Find and copy each line of the data that includes "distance".

> [Recorded data]:
Content starts

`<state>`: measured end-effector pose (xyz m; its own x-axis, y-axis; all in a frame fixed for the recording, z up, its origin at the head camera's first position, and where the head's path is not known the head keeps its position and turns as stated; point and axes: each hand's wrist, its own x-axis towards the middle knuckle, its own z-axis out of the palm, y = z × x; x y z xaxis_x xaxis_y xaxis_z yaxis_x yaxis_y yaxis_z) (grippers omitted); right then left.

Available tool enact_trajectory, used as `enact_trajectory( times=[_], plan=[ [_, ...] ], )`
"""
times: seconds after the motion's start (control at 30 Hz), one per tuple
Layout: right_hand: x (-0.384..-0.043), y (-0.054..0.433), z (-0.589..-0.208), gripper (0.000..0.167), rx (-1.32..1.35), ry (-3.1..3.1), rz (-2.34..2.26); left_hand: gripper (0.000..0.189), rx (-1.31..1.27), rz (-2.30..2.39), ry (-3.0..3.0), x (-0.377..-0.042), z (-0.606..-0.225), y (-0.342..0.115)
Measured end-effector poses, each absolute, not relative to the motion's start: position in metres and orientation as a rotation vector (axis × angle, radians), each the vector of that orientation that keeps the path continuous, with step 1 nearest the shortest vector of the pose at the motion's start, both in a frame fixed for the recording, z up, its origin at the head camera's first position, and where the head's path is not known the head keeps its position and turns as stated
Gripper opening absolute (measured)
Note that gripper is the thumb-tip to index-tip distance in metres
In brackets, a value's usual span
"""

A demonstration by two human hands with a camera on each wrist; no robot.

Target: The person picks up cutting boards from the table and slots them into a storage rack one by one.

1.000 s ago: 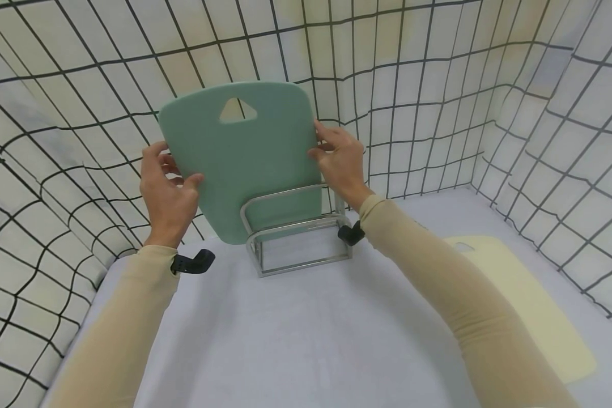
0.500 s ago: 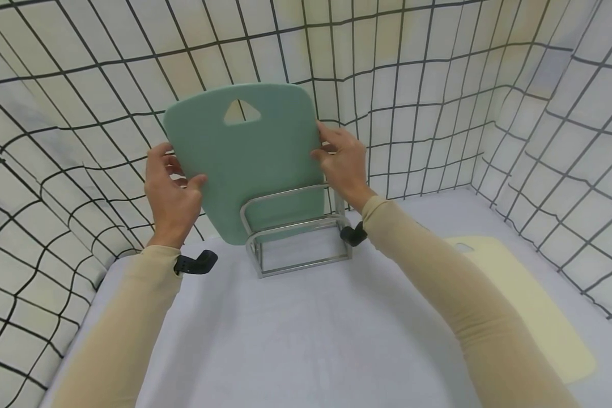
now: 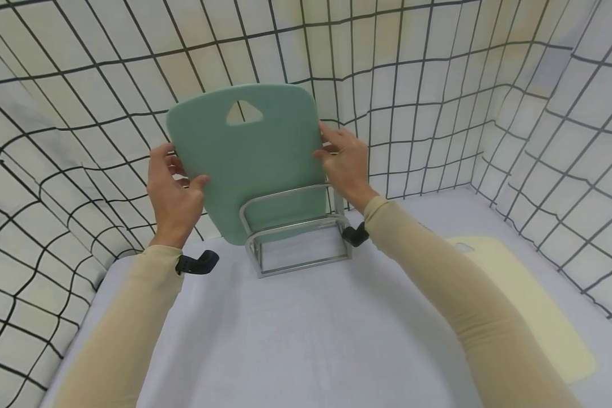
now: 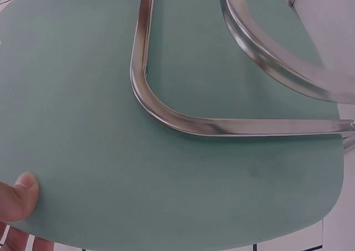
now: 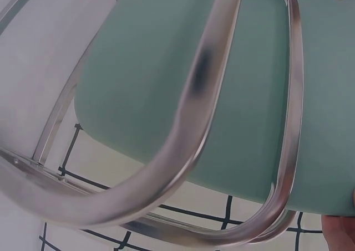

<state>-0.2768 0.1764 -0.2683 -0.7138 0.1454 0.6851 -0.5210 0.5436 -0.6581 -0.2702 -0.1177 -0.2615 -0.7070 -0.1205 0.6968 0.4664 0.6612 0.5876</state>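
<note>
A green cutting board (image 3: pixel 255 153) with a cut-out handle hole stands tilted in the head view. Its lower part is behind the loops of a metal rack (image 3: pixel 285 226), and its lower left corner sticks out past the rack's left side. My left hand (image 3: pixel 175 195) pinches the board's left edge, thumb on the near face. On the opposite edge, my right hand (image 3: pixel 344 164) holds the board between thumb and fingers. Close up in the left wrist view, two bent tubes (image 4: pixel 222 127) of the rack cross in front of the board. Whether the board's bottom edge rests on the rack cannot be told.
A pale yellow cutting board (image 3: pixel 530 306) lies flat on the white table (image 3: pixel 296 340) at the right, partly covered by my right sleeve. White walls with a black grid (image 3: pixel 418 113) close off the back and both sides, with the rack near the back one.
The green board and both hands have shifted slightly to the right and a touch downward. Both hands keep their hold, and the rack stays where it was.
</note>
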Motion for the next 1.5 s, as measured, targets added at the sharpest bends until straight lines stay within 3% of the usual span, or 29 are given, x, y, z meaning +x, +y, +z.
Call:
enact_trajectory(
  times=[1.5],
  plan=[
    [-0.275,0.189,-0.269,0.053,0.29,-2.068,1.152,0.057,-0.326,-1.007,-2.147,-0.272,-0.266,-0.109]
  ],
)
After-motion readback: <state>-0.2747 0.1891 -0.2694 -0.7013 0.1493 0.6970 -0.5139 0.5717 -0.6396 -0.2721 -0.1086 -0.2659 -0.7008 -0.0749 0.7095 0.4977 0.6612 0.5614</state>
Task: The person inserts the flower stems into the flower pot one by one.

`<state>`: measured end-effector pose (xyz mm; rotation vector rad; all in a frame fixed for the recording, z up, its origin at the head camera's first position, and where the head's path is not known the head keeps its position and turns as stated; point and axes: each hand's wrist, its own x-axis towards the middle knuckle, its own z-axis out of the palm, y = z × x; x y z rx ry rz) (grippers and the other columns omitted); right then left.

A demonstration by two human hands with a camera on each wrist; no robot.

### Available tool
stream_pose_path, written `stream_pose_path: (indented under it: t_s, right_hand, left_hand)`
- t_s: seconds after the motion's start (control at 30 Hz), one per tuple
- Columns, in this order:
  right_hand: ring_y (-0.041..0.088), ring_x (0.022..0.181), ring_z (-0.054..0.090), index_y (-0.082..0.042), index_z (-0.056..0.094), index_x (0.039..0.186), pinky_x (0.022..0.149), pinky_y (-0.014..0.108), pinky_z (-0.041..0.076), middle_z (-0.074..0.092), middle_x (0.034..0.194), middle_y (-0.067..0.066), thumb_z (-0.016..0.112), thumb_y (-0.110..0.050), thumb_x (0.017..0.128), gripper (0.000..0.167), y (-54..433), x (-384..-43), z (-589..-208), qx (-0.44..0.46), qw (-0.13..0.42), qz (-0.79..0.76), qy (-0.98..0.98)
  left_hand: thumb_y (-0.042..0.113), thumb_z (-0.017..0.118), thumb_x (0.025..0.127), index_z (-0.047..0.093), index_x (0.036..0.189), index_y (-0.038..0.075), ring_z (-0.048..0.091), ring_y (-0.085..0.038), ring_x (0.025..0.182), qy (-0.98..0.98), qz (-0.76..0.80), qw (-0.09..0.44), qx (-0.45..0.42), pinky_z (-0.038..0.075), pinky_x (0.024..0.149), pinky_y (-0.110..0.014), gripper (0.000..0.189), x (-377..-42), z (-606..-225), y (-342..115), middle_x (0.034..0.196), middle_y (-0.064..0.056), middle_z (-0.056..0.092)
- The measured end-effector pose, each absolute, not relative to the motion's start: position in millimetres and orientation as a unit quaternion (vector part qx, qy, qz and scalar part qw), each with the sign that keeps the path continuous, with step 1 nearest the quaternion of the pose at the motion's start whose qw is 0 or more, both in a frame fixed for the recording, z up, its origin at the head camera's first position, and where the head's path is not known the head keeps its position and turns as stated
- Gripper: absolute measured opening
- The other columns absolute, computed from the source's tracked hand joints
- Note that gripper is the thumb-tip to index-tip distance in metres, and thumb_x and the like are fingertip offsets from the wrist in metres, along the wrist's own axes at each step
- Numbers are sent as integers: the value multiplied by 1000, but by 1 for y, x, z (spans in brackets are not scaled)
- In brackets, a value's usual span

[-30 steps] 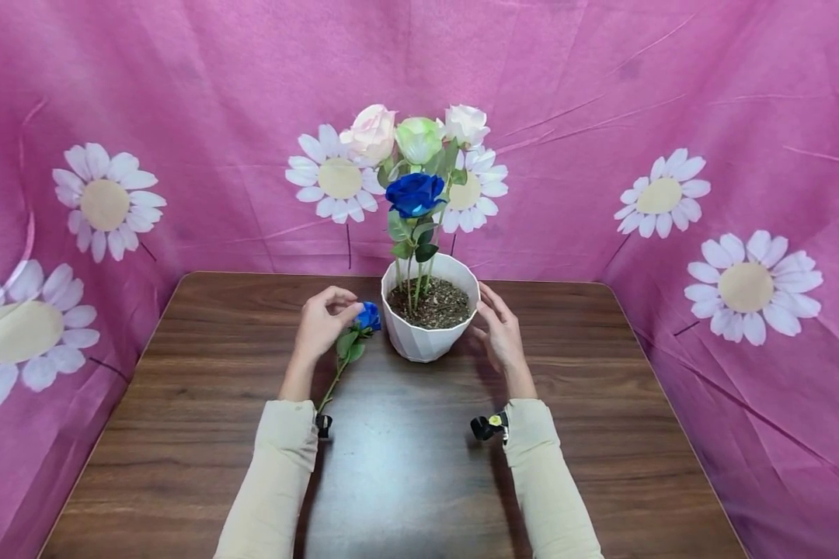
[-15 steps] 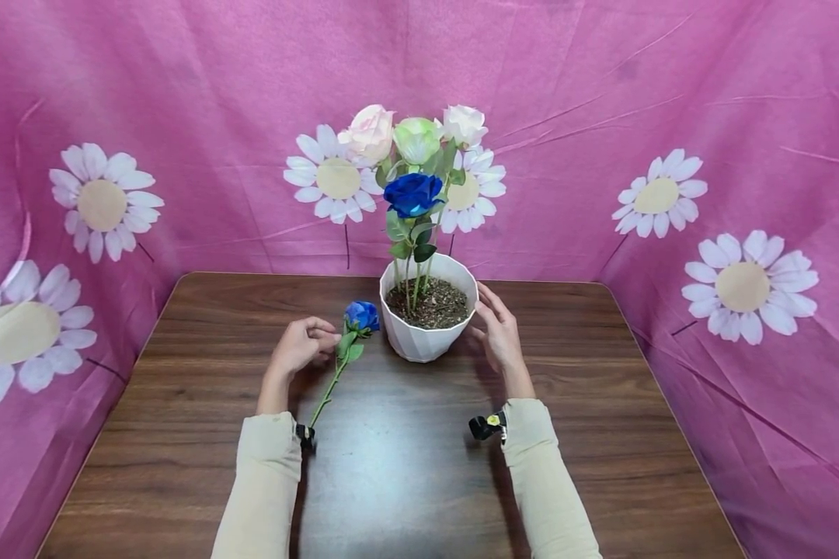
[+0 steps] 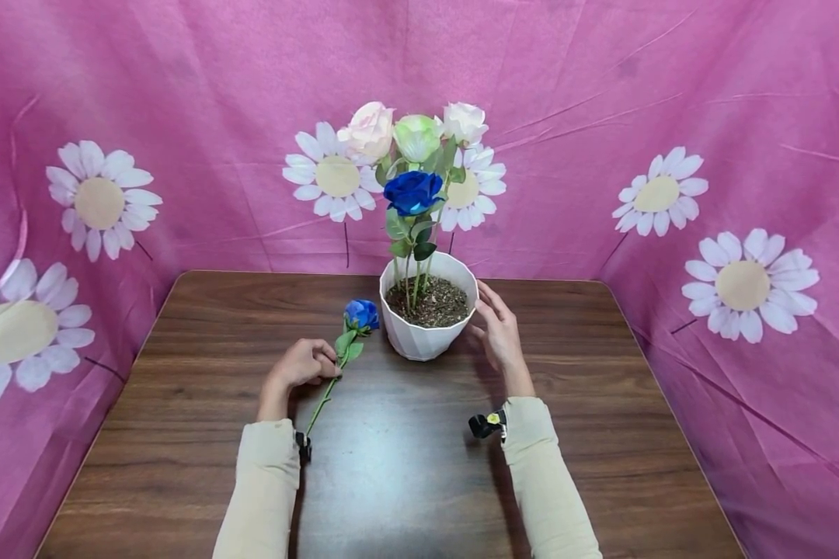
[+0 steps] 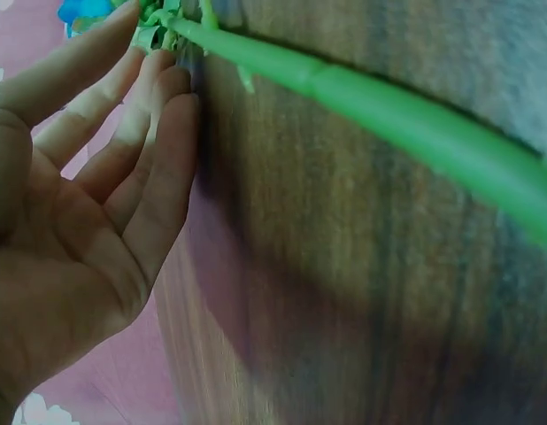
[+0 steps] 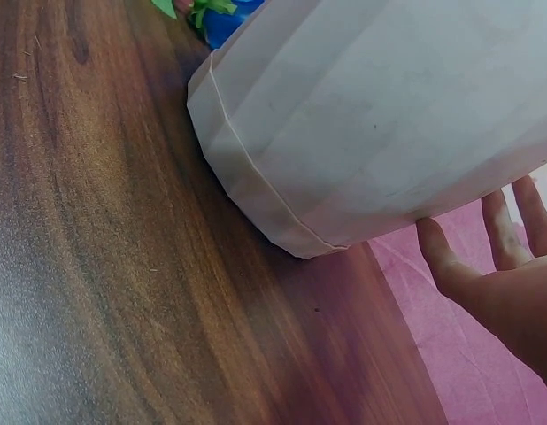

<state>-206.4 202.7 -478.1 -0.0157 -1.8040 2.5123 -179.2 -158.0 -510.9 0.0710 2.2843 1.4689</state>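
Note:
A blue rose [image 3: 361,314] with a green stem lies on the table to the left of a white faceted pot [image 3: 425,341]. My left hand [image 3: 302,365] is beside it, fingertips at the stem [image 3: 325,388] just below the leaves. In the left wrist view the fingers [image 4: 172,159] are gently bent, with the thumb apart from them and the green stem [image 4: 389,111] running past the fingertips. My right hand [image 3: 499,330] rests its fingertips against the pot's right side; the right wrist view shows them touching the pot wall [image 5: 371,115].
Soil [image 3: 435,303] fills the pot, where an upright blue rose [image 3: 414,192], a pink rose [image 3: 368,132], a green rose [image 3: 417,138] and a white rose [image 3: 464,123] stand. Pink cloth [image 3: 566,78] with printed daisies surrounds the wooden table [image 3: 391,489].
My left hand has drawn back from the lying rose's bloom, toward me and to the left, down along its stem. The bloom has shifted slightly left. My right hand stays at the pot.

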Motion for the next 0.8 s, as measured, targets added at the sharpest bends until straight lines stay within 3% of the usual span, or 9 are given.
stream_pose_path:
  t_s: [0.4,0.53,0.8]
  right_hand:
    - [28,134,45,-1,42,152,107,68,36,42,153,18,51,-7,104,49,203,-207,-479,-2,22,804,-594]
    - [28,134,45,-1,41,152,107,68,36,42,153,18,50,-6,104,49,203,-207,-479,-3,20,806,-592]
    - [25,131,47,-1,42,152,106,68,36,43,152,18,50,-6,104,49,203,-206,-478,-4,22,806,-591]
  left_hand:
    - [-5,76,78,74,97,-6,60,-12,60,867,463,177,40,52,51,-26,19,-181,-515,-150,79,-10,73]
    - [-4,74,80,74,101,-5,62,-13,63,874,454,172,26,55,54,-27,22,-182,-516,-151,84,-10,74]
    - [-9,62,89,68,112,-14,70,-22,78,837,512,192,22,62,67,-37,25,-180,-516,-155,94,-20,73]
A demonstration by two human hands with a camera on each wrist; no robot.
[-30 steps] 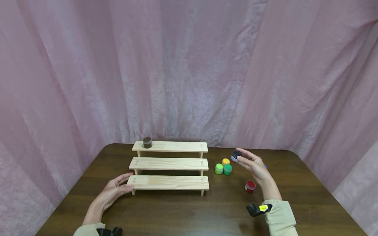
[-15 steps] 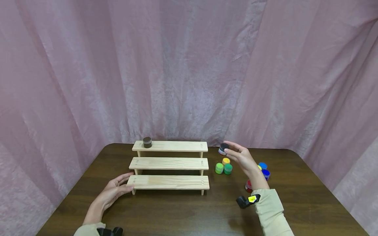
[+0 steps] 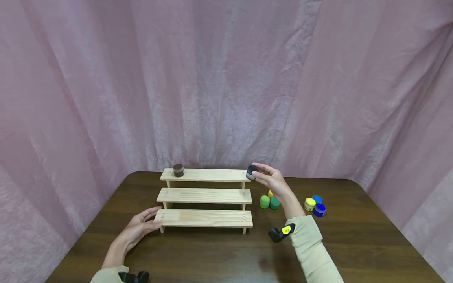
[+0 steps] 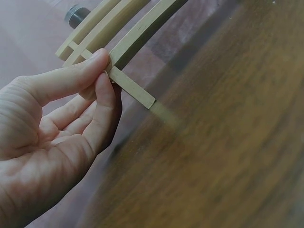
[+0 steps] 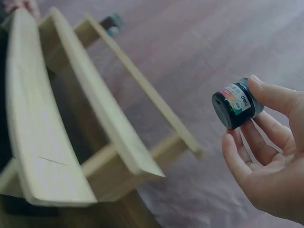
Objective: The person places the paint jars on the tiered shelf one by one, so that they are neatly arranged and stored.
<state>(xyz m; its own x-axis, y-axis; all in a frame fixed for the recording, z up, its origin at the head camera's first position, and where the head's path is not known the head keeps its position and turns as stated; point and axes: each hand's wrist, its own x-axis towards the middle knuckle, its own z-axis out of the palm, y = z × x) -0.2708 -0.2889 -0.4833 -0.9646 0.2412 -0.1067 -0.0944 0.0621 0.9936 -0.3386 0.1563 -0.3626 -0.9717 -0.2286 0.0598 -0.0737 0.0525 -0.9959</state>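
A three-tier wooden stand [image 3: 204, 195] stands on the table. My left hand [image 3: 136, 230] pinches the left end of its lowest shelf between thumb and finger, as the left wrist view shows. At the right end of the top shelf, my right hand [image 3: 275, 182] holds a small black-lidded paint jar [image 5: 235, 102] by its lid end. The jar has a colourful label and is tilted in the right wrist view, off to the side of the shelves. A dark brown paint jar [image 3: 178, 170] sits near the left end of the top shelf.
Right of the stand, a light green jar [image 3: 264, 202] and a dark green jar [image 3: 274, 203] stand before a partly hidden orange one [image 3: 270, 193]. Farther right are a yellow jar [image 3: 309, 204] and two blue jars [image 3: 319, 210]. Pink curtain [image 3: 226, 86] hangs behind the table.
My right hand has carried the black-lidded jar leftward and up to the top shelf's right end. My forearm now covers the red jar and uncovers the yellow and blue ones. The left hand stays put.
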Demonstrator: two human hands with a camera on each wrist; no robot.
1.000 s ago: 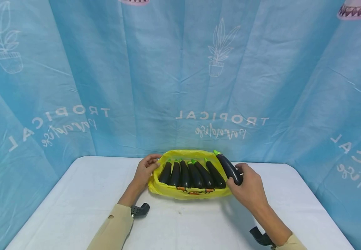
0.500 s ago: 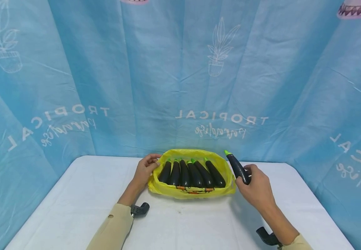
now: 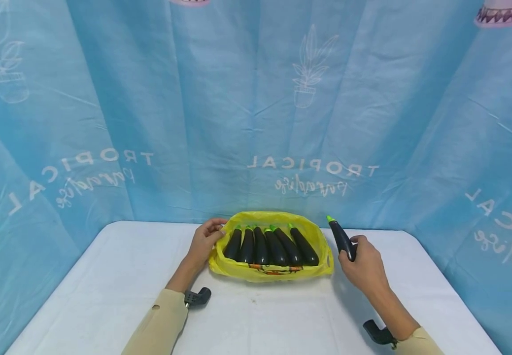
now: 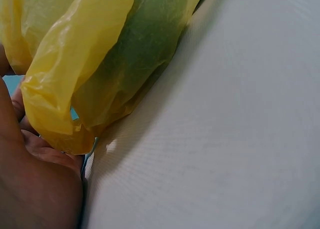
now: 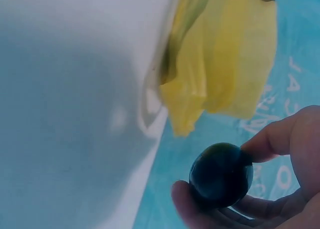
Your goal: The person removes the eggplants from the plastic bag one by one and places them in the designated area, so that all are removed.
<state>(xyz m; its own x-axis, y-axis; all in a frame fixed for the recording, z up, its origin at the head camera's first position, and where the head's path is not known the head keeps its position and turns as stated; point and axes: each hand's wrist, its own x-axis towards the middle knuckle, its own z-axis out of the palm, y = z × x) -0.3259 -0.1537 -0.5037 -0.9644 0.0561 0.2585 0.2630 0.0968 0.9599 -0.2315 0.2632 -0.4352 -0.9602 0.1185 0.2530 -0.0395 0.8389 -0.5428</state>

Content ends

> [Final answer]:
Note that gripper is the thumb-tip to index-tip distance in metres
- Note that gripper is the thumb-tip to index-tip distance in metres, and thumb_x and the like are fingertip offsets from the wrist in metres, along the wrist's own axes at each step

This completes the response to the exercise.